**EXERCISE AIM:**
Where does the string "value" appear? Copy every line of the entries below that holds it.

(Stored records)

BEGIN

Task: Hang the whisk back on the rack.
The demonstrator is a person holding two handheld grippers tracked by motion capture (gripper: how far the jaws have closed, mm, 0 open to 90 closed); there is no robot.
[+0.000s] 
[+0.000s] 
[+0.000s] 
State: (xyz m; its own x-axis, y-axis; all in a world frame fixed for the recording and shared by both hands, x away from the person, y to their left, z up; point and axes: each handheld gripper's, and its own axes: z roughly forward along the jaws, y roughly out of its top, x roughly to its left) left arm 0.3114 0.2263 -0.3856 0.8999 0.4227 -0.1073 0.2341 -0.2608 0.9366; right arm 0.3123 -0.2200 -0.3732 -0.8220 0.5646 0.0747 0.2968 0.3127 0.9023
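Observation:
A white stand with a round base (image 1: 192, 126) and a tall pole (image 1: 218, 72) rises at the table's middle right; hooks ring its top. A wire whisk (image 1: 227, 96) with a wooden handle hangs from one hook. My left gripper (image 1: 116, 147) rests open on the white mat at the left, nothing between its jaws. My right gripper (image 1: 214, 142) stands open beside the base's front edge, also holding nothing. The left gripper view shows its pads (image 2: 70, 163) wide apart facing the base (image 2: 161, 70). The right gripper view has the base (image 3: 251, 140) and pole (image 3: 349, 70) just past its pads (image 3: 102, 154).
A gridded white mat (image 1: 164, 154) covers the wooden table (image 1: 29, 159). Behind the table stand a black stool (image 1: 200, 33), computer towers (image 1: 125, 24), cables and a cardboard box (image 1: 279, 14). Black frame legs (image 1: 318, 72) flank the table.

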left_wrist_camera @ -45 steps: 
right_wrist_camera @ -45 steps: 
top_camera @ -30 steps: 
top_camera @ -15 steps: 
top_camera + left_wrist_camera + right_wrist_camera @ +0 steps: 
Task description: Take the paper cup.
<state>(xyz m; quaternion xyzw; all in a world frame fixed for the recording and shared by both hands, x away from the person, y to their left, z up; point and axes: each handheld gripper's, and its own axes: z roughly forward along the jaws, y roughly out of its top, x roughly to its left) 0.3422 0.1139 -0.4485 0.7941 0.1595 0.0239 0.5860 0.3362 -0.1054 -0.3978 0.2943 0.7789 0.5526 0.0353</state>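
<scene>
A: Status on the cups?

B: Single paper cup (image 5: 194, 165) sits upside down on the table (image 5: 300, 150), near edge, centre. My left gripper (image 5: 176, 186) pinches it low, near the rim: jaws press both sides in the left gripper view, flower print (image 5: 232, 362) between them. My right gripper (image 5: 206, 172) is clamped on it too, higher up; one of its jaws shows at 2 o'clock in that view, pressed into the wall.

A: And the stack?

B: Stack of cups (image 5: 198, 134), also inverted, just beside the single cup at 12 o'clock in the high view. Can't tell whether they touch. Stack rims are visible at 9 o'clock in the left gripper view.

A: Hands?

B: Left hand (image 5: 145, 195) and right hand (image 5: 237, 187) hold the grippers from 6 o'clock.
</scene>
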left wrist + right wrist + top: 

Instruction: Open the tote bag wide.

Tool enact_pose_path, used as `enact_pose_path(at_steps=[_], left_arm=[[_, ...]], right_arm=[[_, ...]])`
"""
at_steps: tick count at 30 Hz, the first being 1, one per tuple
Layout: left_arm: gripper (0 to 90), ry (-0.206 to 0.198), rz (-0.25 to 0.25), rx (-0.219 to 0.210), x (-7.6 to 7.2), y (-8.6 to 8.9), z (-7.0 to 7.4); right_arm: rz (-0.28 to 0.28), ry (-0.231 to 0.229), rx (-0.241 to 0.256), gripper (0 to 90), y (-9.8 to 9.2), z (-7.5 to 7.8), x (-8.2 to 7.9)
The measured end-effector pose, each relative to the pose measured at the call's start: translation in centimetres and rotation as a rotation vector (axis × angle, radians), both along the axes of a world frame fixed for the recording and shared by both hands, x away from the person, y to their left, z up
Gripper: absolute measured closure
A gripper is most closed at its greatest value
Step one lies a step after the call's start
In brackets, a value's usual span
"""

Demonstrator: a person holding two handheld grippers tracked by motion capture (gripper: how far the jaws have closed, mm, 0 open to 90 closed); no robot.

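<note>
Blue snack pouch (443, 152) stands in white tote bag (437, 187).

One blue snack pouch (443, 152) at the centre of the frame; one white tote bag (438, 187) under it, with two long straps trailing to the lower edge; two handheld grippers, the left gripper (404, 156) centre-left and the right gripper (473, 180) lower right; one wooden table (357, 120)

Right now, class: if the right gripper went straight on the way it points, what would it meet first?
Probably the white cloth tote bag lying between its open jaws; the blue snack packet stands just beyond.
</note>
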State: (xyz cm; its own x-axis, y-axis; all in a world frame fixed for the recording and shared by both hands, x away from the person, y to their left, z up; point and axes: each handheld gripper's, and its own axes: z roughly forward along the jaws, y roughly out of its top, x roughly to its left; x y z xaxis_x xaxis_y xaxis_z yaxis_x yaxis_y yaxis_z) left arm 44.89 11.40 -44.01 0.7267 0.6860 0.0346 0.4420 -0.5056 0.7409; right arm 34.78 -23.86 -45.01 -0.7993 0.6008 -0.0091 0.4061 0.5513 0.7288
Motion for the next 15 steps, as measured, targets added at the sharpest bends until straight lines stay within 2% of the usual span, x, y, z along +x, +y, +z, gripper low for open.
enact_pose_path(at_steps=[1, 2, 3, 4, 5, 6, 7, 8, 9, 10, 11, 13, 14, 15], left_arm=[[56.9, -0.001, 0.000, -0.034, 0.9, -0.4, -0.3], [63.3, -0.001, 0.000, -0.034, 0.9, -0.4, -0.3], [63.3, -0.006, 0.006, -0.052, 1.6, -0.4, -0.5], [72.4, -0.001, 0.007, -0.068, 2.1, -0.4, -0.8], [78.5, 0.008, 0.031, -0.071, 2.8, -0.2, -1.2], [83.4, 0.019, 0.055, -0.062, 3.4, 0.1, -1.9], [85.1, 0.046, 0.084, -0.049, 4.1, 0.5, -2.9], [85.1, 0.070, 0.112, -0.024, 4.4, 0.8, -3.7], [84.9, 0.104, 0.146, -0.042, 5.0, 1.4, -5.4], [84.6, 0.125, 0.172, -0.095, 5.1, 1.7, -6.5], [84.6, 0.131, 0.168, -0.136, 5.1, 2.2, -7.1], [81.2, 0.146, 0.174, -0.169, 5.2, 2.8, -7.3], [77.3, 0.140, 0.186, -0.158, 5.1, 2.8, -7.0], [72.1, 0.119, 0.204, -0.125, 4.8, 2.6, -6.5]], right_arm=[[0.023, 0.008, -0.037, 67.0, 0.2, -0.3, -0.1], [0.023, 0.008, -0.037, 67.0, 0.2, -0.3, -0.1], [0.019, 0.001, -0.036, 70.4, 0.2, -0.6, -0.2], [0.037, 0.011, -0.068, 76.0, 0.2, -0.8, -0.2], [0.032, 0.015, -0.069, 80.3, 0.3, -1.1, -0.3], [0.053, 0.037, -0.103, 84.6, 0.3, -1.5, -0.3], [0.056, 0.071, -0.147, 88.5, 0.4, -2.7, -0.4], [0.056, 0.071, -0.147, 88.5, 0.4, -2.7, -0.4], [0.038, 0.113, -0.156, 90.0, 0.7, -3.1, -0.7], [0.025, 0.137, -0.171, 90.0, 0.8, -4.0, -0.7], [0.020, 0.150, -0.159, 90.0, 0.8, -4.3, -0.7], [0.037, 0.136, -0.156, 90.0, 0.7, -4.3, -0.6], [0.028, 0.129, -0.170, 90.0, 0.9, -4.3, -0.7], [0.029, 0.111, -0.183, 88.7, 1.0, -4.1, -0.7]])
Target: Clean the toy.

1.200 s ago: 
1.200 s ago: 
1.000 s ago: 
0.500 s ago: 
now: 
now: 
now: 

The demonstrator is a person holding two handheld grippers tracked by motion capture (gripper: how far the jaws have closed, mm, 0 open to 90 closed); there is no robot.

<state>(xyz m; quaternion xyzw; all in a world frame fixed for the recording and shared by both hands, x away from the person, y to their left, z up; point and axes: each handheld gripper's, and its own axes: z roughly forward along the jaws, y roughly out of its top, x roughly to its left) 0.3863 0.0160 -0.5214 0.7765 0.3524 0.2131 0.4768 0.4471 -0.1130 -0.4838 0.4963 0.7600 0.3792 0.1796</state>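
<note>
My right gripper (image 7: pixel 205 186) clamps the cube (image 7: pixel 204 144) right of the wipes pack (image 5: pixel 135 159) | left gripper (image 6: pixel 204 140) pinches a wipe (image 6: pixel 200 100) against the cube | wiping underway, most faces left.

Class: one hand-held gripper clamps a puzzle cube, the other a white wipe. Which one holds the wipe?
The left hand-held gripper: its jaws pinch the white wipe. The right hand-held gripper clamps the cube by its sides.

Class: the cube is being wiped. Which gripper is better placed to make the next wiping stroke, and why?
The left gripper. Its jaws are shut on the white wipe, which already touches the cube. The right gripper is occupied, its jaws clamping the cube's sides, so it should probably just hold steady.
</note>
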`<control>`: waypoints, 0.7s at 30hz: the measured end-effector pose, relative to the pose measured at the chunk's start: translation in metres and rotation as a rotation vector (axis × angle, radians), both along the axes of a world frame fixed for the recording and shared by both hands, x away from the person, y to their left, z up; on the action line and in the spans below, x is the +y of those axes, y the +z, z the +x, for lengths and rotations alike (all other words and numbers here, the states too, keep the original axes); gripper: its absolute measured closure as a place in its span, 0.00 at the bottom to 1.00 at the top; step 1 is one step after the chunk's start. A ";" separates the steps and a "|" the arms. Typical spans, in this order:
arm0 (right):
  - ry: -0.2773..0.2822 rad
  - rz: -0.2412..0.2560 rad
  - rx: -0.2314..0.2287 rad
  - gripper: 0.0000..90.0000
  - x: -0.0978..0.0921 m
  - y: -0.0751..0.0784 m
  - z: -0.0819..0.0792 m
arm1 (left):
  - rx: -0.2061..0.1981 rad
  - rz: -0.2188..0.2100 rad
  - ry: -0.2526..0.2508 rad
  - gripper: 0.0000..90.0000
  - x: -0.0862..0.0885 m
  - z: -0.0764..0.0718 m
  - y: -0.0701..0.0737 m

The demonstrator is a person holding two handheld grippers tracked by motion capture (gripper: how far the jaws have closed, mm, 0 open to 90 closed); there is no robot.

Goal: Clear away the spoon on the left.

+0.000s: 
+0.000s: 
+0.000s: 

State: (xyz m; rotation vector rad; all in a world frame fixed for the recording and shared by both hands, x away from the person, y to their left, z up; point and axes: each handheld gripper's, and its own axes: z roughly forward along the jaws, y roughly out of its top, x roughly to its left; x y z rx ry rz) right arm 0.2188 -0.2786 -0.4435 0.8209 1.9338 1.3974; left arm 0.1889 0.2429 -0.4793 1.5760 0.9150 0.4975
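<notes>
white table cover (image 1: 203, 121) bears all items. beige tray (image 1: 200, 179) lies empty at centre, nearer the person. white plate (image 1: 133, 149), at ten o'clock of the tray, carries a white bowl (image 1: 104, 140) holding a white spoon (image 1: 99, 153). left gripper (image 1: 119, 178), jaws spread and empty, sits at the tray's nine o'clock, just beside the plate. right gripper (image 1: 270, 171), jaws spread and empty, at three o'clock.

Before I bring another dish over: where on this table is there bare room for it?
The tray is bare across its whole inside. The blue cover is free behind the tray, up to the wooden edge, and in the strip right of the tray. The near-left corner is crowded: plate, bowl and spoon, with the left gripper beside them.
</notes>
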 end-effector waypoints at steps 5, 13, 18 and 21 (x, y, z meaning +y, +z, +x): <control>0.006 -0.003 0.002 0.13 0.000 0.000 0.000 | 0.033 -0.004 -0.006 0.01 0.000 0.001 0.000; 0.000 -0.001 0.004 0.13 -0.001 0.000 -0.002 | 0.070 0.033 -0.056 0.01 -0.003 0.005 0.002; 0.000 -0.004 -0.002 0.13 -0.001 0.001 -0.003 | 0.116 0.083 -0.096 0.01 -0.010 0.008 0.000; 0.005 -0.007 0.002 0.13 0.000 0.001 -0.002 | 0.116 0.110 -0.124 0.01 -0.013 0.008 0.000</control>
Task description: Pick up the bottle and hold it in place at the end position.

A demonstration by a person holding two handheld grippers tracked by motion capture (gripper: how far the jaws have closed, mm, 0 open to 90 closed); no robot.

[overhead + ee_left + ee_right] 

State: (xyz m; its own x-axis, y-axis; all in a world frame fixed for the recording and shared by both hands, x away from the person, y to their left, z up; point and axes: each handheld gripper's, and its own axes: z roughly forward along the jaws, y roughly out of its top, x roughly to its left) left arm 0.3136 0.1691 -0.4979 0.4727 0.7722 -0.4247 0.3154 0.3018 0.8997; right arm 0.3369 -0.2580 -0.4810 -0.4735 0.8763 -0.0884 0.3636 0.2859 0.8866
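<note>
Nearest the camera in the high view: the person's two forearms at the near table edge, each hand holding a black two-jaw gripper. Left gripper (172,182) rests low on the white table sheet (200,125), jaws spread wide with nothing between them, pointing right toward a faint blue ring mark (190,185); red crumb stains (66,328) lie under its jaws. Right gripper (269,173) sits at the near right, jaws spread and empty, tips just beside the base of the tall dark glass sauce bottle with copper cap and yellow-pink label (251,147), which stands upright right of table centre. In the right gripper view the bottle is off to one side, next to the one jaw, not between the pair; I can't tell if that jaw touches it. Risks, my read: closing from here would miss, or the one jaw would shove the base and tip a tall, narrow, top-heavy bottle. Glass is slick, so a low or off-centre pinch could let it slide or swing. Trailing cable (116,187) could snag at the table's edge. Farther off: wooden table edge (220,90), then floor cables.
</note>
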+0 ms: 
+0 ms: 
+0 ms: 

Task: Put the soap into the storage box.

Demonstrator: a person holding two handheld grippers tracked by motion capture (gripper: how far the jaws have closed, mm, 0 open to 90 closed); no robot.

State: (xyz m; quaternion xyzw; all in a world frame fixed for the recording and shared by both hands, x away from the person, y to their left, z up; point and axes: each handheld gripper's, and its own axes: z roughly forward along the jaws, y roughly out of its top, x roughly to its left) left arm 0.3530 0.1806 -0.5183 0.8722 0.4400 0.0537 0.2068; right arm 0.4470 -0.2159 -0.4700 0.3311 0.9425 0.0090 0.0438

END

**RESULT FOR THIS TASK:**
A gripper is most closed at its greatest value
In brackets, a value's usual span

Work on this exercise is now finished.